*** Opening COLLECTED MATERIAL ***

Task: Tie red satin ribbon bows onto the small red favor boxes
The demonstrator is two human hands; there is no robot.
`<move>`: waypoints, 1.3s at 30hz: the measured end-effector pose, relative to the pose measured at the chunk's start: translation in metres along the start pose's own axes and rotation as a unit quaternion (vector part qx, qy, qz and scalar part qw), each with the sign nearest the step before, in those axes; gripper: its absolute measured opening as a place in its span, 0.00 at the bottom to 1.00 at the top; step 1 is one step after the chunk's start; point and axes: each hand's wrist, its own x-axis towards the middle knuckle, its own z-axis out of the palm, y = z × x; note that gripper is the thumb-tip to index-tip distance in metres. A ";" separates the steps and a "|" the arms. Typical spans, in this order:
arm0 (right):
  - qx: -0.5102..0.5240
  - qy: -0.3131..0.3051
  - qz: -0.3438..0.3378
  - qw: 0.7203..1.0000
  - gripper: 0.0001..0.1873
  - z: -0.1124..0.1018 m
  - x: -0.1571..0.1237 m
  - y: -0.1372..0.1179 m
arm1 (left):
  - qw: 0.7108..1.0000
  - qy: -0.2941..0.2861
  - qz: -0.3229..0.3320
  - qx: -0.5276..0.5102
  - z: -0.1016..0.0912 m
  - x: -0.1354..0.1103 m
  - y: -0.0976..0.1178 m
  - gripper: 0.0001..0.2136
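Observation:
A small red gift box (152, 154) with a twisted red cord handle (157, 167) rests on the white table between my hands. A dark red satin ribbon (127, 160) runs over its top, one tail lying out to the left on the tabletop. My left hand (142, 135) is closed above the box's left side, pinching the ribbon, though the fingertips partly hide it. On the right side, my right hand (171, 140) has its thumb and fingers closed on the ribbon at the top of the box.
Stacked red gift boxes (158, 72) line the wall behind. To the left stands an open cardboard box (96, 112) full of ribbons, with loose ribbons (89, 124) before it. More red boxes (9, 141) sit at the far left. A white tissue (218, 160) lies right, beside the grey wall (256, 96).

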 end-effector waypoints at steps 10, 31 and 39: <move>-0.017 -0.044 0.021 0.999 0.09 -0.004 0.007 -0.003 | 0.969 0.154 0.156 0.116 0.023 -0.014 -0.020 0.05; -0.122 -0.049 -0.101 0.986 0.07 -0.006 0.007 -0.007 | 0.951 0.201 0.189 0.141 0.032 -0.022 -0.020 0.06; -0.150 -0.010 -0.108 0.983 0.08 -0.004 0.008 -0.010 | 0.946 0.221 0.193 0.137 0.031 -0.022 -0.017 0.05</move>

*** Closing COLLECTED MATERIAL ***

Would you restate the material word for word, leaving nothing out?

## [YOUR SOLUTION]
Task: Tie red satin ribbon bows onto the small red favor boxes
The demonstrator is two human hands; there is no robot.
`<move>`: waypoints, 1.3s at 30hz: the measured end-effector pose, relative to the pose measured at the chunk's start: translation in metres along the start pose's own axes and rotation as a unit quaternion (vector part qx, qy, qz and scalar part qw), each with the sign nearest the step before, in those axes; gripper: its absolute measured opening as a place in its span, 0.00 at the bottom to 1.00 at the top; step 1 is one step after the chunk's start; point and axes: each hand's wrist, its own x-axis towards the middle knuckle, its own z-axis out of the palm, y = z × x; note that gripper is the thumb-tip to index-tip distance in metres. A ";" separates the steps and a "|" the arms. Typical spans, in this order:
arm0 (right):
  - qx: -0.5102..0.5240
  - qy: -0.3131..0.3051
  - qz: -0.3438..0.3378
  - qw: 0.7203..1.0000
  - gripper: 0.0001..0.1873
  - z: -0.1124..0.1018 m
  - x: -0.1571..0.1237 m
  - y: -0.1372..0.1179 m
arm1 (left):
  - qw: 0.7108..1.0000
  - qy: -0.2941..0.2861
  - qz: -0.3229..0.3320
  - qx: -0.5276..0.5102
  - z: -0.1016..0.0912 m
  - x: -0.1354..0.1103 m
  - y: -0.0976..0.1178 m
  - gripper: 0.0001..0.2136
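Observation:
A small red gift box (152, 154) with a twisted red cord handle (157, 167) rests on the white table between my hands. A dark red satin ribbon (127, 160) runs over its top, one tail lying out to the left on the tabletop. My left hand (142, 135) is closed above the box's left side, pinching the ribbon, though the fingertips partly hide it. On the right side, my right hand (171, 140) has its thumb and fingers closed on the ribbon at the top of the box.
Stacked red gift boxes (158, 72) line the wall behind. To the left stands an open cardboard box (96, 112) full of ribbons, with loose ribbons (89, 124) before it. More red boxes (9, 141) sit at the far left. A white tissue (218, 160) lies right, beside the grey wall (256, 96).
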
 end-effector waypoints at steps 10, 31 and 39: <move>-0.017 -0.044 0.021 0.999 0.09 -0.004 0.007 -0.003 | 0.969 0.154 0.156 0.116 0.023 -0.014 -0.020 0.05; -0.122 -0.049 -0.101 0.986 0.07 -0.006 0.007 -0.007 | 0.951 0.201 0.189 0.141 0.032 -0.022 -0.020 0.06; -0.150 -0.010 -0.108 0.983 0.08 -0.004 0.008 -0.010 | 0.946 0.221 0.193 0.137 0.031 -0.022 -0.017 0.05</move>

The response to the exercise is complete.